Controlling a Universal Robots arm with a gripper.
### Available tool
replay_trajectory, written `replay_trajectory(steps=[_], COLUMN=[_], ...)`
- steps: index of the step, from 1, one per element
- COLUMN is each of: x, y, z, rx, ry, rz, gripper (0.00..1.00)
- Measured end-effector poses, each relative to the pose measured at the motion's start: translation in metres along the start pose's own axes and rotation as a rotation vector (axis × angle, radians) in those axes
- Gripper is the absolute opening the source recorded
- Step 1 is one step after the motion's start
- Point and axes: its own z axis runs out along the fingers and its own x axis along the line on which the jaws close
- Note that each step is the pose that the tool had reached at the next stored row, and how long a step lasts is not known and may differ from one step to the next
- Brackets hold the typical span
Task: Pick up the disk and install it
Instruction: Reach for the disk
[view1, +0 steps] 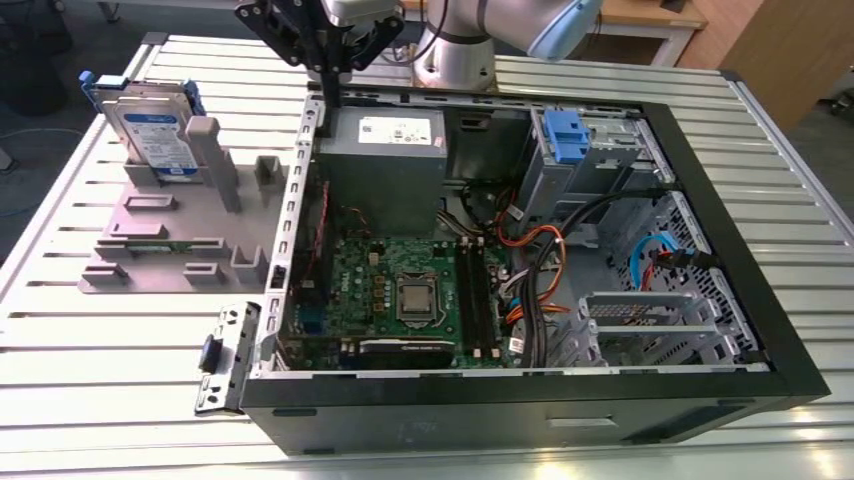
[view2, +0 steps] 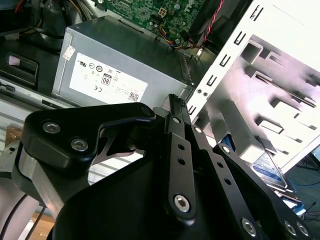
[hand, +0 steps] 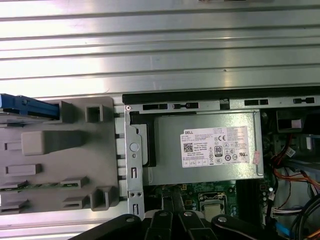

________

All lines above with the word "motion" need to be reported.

- Measured end-effector poses, each relative to the pose measured at the motion's start: translation in metres along the start pose's own axes and rotation as a rotation vector (axis × angle, radians) in those axes
- Step 1 is one step after the motion's start

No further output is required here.